Red Shift assumptions give wrong values as areas with more space dust have dimmer red shifts, not older galaxies. This error has been perpetuating for a century, based on 5be then assumption that space was EMPTY. We now, of course, know that it is not remotely empty, yet instead of reconciling Red Shift and acknowledging our mistake, we chose instead to INVENT Dark Matter and Dark Energy, which are nothing more than mathematical “fixes” to a problem that doesn’t actually exist.
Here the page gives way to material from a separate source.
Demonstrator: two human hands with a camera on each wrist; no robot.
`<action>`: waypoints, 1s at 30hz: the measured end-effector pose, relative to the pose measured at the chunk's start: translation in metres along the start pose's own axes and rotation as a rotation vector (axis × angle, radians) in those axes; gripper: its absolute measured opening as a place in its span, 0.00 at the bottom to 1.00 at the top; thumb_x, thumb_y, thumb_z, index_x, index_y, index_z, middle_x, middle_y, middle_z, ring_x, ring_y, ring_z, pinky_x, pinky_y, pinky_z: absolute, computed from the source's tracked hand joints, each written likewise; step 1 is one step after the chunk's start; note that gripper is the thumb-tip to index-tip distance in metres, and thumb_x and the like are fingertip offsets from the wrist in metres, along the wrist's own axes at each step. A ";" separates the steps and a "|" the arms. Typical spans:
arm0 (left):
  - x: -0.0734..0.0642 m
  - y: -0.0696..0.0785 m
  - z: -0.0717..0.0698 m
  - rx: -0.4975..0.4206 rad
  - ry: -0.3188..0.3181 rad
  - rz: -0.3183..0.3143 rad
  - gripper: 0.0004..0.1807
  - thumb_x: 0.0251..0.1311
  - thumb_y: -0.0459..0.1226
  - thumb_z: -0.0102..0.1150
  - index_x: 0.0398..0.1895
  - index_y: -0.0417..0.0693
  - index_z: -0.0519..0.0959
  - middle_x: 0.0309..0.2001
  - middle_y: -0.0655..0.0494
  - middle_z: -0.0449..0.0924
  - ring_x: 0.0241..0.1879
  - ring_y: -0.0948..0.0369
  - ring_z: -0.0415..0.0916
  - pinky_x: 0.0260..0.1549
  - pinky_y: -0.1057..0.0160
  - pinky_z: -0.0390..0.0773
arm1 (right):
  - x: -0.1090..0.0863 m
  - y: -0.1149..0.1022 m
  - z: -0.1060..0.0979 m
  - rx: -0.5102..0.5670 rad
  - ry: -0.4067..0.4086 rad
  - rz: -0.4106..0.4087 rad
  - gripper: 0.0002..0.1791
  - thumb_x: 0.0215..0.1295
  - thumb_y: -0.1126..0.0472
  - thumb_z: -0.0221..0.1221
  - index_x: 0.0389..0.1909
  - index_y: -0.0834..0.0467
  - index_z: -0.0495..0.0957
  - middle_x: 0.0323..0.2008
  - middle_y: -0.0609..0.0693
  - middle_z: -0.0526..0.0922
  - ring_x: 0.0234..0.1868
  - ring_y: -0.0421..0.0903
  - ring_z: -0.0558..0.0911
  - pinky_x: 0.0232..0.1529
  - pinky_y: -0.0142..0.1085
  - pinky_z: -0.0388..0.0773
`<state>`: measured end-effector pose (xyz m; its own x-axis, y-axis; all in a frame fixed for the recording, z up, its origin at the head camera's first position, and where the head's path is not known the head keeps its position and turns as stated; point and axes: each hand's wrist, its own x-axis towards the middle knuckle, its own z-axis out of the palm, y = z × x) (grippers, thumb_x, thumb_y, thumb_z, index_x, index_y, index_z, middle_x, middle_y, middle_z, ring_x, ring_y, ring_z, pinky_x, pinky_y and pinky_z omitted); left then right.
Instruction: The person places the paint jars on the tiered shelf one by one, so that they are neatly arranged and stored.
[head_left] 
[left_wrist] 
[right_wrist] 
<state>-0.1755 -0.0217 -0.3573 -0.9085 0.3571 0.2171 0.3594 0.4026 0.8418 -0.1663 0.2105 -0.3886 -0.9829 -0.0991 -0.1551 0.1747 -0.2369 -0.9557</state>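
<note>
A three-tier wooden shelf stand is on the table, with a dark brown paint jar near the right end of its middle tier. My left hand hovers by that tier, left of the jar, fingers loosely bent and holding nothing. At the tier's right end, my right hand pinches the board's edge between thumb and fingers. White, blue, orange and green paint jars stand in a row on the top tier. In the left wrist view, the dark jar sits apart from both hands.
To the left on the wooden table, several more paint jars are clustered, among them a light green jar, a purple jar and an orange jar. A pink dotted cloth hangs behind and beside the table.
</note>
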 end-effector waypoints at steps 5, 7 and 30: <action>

It’s absolutely mind blowing that this continues on and on and on, even in the face of obvious data from the Webb telescope, but such is human ego. Like plaque with Alzheimers, humans simply cannot admit they were wrong and go back to the drawing board, despite failure after failure after failure. How many will needlessly suffer from Alzheimers because we spend decades barking up the wrong tree? Absolute insanity.
One would suppose that with the types of accelerations with distance claimed evident from the basic Hubble red-shift expansion story that ultimately, assorted galaxies or the empty space between them, would get extremely “heavy” as they or the space between them approaches the speed of light.
Obviously I am not an astrophysicist as I cannot think of a good excuse that excludes this daft idea.
Early on a basic assumption was made which has since proved false. The scattered dot patterns in the classic double-slit experiments are not caused by a duality of particles and waves but by pulsing locally generated outwardly radiating lines of gravity force. Later, Hubbell misinterpreted red shift as being indicative of cosmic objects moving away from earth in all directions. Additionally, gravity lensing proves that fields of pulsing lines of radiant gravity force can affect even photons which will accelerate (blue shift) when departing the decreasingly dense fields of their sources and decelerate (red shift) as they arrive in our increasingly dense local field of gravity. Accidentally discovering the true nature of gravity in 2009 and not devising, producing and uploading a first demonstration video until 2012, I still haven’t devised a label for what I’ve personally found to be true. How about labeling it the “NETSA” (Newton-Einstein-Tesla-Shaver-Attraction) theory of gravity? Then, perhaps, scientists can quit fantasizing about dark matter and dark energy and get on with the possibly impossible task of estimating the actual age and size of the universe.